MAM 186: Tim & Tom Talk Everything ETF’s – Transcript
Tom Mullooly :
Welcome to episode 186. That’s episode 1 8 6 of the Mullooly Asset Management podcast. This is Tom Mullooly. I’m here with Tim.
Tim: Hey, everybody.
Tom Mullooly : We want to talk about a topic that’s near and dear to our business, exchange traded funds. Before we walked in here to record this, I looked up and went as far back as I could on the mullolly.net website and I saw that I actually wrote about exchange traded funds in January of 2007.
Tim: Wow.
Tom Mullooly : We’ve owned them longer than that.
Tim: Right.
Tom Mullooly : In fact, when I was a broker, I owned shares of S-P-Y, SPY, the very first exchange traded fund for some family members, and I had to constantly explain to them for the first three or four years what this actually was. I don’t consider myself a pioneer, but an early adapter.
Tim: Good way to put it.
Tom Mullooly : Yeah. They have a lot of benefits, and that’s what we really want to talk about in episode 186. Tim and I have prepared a couple of questions. We haven’t gone over all of them, so we’re going to have a free wheeling discussion about exchange traded funds. Tim, I’m just going to throw this one out. We can answer each other’s questions or pitch on things that we may want to add for reinforcement, but why do you think advisors, and especially Mullooly Asset, are using exchange traded funds instead of buying individual stocks or mutual funds?
Tim: Well, to start off, addressing why we would buy that instead of stocks, first thing that comes to my mind would be the risk that comes with owning individual stocks. We’ve seen it all happen before. Names like Enron come to mind where stock out of nowhere just crumbles to the ground. An exchange traded fund being a basket of stocks, you can still give your clients exposure to certain stocks that they might want in their account, but having it all wrapped under one ETF, one ticker symbol, is a good way to dissipate the risk that one single company could potentially blow up someone’s portfolio.
Tom Mullooly : That’s a good way of putting it. I’ll also add to that that sometimes we’re going to see sectors move, and sectors are a lot like schools of fish.
Tim: Right.
Tom Mullooly : It used to be, when I was a broker in the ’80s, if oil looked good, we would buy Exxon. If technology looked good, we would buy IBM. If a sub-sector like semiconductors looked good, we would buy Intel. In our work with Dorsey Wright, we have been able to build these matricis that show the top performer from top to bottom. If we do it the old way and say, “Well, semiconductors are doing well, so let’s buy Intel,” and Intel’s at the bottom of the matrix, meaning it’s the worst performer or near one of the bottom performers in the group, you’re just not going to get that move.

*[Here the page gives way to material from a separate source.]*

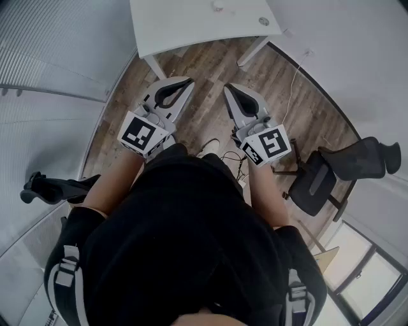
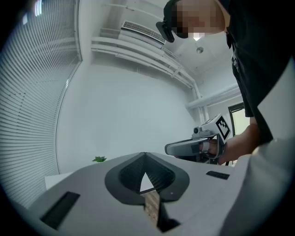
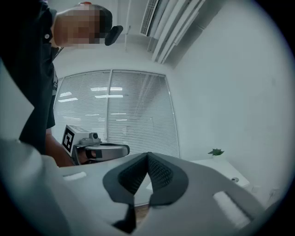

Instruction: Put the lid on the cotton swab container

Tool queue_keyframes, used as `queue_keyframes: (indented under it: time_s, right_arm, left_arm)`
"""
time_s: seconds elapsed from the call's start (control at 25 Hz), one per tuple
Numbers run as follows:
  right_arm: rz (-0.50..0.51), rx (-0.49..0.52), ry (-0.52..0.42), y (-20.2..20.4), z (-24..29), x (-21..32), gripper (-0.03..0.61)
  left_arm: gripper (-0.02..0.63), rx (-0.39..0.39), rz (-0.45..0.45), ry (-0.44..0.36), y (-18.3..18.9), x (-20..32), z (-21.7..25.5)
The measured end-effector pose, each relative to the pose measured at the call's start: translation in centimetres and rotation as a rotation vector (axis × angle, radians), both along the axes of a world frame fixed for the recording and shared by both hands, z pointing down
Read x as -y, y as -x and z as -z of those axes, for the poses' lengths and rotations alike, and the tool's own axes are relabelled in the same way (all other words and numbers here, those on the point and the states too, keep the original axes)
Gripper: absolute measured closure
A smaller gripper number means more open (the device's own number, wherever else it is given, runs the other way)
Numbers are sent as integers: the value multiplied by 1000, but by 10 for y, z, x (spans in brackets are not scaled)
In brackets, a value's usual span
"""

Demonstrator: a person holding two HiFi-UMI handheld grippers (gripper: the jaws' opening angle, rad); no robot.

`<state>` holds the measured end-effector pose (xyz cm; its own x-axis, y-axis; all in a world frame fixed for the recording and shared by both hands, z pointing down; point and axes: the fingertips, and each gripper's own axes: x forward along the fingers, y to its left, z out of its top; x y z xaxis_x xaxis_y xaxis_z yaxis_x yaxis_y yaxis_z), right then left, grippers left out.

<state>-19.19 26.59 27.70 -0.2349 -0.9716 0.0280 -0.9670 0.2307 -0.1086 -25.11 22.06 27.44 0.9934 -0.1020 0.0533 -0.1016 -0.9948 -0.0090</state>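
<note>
Cotton swab container and lid: neither can be identified with certainty. A small round item (image 1: 263, 21) and a second item (image 1: 218, 6) lie on the white table (image 1: 185, 28) ahead, too small to tell what they are. The left gripper (image 1: 178, 86) and right gripper (image 1: 234, 94) are held level over the wooden floor (image 1: 204, 124), short of the table, each clenched on nothing. The step is judged to be the approach: spread the jaws before reaching, take the lid by its rim and keep it flat. Only the head view shows the gap to the table. Only the gripper views show a potted plant (image 3: 215, 151) on it.
</note>
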Motion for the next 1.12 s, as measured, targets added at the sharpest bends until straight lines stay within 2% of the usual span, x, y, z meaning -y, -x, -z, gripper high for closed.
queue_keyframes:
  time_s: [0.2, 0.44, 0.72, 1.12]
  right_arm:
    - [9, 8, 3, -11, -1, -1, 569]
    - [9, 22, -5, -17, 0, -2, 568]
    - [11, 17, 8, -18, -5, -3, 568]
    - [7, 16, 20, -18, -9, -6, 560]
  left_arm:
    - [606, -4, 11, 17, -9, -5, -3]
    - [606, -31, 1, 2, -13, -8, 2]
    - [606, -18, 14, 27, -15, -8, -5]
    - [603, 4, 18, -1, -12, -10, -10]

We can capture the entire sector now. Instead of going in and trying to cherry pick which stocks are going to do the best, we can buy the whole sector when a sector’s going to outperform. One of the things that Tim brings to the meeting every week is this report on technical attributes and score direction. You want to talk a little bit about that?
Tim: Sure.
Tom Mullooly : Not really what we thought we’d talk about when it comes to ETFs, but it does help to paint the picture.
Tim: It kind of ties in. Right. Every week I run this report on Dorsey Wright, and they have their different rankings of scores that they give to each sector. One thing that you would like to see is a score direction being positive, meaning that it’s trending upwards or that sector has been performing better than other sectors in the past. I bring it every week.